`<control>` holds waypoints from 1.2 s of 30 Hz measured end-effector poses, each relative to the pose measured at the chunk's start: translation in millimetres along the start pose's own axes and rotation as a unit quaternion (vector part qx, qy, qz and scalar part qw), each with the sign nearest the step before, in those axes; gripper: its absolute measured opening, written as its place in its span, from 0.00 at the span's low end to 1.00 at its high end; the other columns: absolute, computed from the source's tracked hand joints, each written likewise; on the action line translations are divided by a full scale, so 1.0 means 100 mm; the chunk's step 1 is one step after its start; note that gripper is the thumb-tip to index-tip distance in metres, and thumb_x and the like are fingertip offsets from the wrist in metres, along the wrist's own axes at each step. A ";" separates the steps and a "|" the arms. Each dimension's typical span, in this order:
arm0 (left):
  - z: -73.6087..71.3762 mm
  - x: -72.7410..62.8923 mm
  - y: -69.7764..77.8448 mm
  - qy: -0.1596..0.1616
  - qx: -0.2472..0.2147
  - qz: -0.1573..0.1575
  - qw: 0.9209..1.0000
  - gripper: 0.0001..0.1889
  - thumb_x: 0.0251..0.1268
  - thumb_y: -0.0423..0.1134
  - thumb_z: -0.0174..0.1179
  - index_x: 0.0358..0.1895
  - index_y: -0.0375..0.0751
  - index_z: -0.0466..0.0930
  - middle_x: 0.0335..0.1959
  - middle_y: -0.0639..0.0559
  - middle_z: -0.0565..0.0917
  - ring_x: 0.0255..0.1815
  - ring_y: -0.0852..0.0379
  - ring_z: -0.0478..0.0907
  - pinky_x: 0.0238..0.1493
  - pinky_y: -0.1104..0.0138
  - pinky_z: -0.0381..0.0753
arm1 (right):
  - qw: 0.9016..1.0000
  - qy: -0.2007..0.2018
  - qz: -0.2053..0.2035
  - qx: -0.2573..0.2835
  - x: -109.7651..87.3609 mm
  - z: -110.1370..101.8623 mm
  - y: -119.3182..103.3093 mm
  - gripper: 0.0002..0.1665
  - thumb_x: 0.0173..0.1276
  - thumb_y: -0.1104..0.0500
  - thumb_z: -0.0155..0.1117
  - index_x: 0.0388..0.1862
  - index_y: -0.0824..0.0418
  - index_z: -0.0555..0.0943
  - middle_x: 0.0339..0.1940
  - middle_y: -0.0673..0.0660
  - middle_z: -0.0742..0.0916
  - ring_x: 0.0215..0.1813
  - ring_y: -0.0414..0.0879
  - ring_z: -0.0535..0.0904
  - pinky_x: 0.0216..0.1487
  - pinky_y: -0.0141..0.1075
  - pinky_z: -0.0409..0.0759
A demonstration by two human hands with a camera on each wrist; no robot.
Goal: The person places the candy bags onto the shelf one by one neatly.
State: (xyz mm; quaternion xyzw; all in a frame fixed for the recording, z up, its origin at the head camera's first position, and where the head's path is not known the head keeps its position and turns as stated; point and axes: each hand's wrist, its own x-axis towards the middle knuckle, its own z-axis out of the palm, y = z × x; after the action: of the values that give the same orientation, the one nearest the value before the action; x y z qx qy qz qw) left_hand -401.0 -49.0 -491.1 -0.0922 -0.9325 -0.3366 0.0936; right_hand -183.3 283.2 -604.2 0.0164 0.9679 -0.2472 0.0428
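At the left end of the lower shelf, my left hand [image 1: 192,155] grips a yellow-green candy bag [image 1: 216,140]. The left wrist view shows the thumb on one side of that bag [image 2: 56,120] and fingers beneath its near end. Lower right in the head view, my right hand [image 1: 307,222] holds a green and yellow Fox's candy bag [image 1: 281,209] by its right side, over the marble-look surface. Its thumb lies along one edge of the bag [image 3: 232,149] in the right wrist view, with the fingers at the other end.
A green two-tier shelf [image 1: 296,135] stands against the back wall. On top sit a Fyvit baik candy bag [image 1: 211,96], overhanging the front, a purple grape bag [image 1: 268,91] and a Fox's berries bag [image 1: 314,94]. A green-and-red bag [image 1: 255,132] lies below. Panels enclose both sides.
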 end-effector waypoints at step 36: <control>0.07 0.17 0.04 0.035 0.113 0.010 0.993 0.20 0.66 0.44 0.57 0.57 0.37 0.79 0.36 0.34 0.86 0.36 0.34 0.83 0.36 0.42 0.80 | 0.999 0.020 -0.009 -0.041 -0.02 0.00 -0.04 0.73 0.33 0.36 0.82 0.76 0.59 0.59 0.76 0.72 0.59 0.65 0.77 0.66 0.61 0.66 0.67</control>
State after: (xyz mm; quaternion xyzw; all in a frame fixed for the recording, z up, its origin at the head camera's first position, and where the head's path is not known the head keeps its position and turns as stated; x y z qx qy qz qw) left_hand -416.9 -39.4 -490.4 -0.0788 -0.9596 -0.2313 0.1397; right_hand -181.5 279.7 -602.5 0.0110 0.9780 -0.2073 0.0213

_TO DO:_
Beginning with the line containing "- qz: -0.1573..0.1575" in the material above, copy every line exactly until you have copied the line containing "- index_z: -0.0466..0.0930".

_RESPONSE TO THE TASK:_
  - qz: -0.1573..0.1575
  - qw: 0.9209..1.0000
  - gripper: 0.0001..0.1889
  - thumb_x: 0.0251..0.1268
  - thumb_y: -0.0423..0.1134
  - thumb_z: -0.0174..0.1179
  - index_x: 0.0358..0.1895
  - index_y: -0.0375..0.0751
  - index_z: -0.0466..0.0930

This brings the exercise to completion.